Возможно, это ошибка. Возможно, он не это имел в виду. Возможно...

— Ну же, Эбби. Ты тупая, но не настолько. – Кирпич возвращается в стену, которую я не знала, что он разрушил. Перед стеной лежит груда обломков, остатки десятков кирпичей. Каждый из них – это часть меня, которую я позволила ему разбить кувалдой.

— Я не ту...

— Ты делаешь макияж в «Роллардс».

— Я меняю жизни. Я помогаю женщинам...

— Господи, опять эта чушь. – Он фыркает и выкидывает руку. — Смотри. Поначалу это было мило, у тебя было твоё хобби, пока ты искала настоящую работу. Но ты перестала искать. Ты начала рассказывать о том, как помогаешь людям и меняешь жизни. У меня был тот знакомый в загородном клубе, а ты его отшила. – Я помню тот день. Я оделась в свой самый скучный, консервативный наряд и была вынуждена весь день сидеть в дурацком гольф-мобиле, раздавая девять клюшек и сбивать флажки. И когда этот "руководитель индустрии макияжа" разговаривал со мной, его глаза не отрывались от моих сисек. Любая помощь в карьере, которую он якобы предлагал, начиналась со слов: "Мы должны, знаете ли, пойти на ужин, а потом...".

Нет, спасибо.

— Он приставал ко мне, Ричард. Он заставил меня чувствовать себя некомфортно...
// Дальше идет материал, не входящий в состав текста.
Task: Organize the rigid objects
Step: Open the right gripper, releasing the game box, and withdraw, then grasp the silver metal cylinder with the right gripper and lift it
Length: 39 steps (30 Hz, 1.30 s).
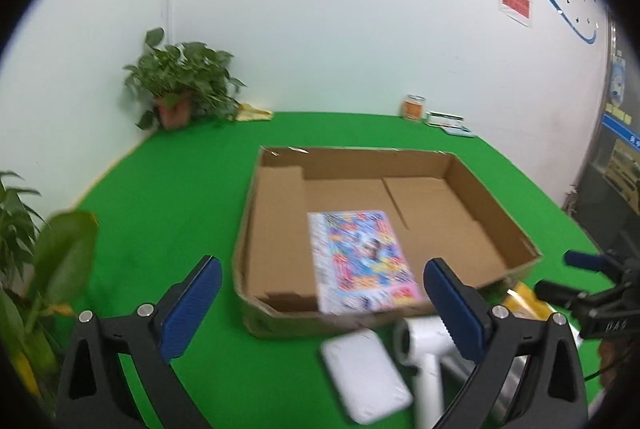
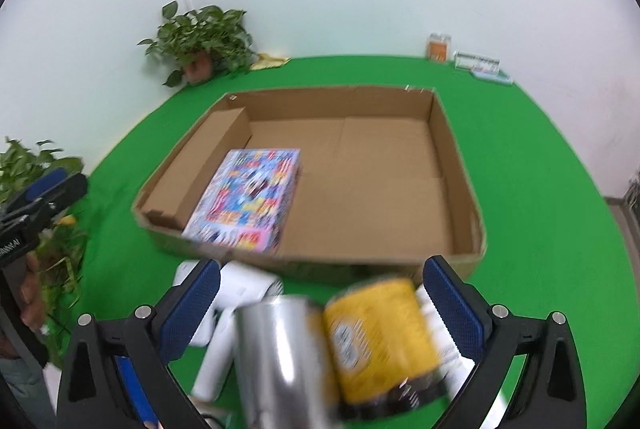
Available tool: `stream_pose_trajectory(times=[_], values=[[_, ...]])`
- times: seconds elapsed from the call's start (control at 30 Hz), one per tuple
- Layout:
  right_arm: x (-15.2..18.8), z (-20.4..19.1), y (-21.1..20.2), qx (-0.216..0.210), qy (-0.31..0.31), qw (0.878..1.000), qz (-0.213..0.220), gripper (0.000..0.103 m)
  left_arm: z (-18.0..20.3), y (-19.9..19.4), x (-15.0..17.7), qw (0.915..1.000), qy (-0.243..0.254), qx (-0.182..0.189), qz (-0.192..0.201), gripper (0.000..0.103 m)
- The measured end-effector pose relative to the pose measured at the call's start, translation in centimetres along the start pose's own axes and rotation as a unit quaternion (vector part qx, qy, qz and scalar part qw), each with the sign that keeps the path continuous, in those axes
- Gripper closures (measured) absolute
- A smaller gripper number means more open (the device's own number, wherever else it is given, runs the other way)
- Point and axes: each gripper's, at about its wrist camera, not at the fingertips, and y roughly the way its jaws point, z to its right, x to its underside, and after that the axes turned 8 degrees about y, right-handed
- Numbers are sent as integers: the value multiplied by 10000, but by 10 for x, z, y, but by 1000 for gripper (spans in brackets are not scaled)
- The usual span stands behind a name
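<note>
A shallow cardboard tray (image 1: 360,151) (image 2: 332,91) lies on the green tabletop. A colourful printed box (image 1: 360,261) (image 2: 248,197) lies flat in its near left part. My left gripper (image 1: 323,269) hangs open above the tray's near edge, with nothing between its fingers. In front of the tray lie a flat white case (image 1: 364,373), a white hair dryer (image 1: 420,341) (image 2: 240,289), a silver can (image 2: 284,357) and a yellow can (image 2: 380,337) (image 1: 520,297). My right gripper (image 2: 323,263) stands open above the two cans, its pads clear of them.
Potted plants stand at the back corner (image 1: 180,89) (image 2: 200,41) and at the left edge (image 1: 24,269). An orange jar (image 1: 414,107) and small flat boxes (image 1: 448,123) sit against the back wall. A yellow cloth (image 1: 252,113) lies beside the far plant.
</note>
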Motion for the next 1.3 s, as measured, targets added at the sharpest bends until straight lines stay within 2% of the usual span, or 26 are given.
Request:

Такова жизнь, Эбигейл. Вот как ты играешь в эту гребаную игру. Вот почему ты никогда ничего не добьёшься в жизни, делая чертовски дерьмовый макияж, как какая-то недоучка. – Он поворачивается ко мне, теперь уже полностью, ярость и гнев в его глазах.

Я никогда не боялась мужчин.

Сейчас я думаю, что есть шанс, что я могу бояться.

— Нелепо. Ты делаешь гребаный макияж, Эбби. А я? Я меняю жизни. Я беру людей, которым грозит двадцать лет, теряющих свои состояния, и спасаю их. – Его палец упирается ему в грудь, делая ударение. — Я что-то меняю. А ты? Ты, блять, играешь в переодевалки за минимальную зарплату на долбаном Лонг-Айленде.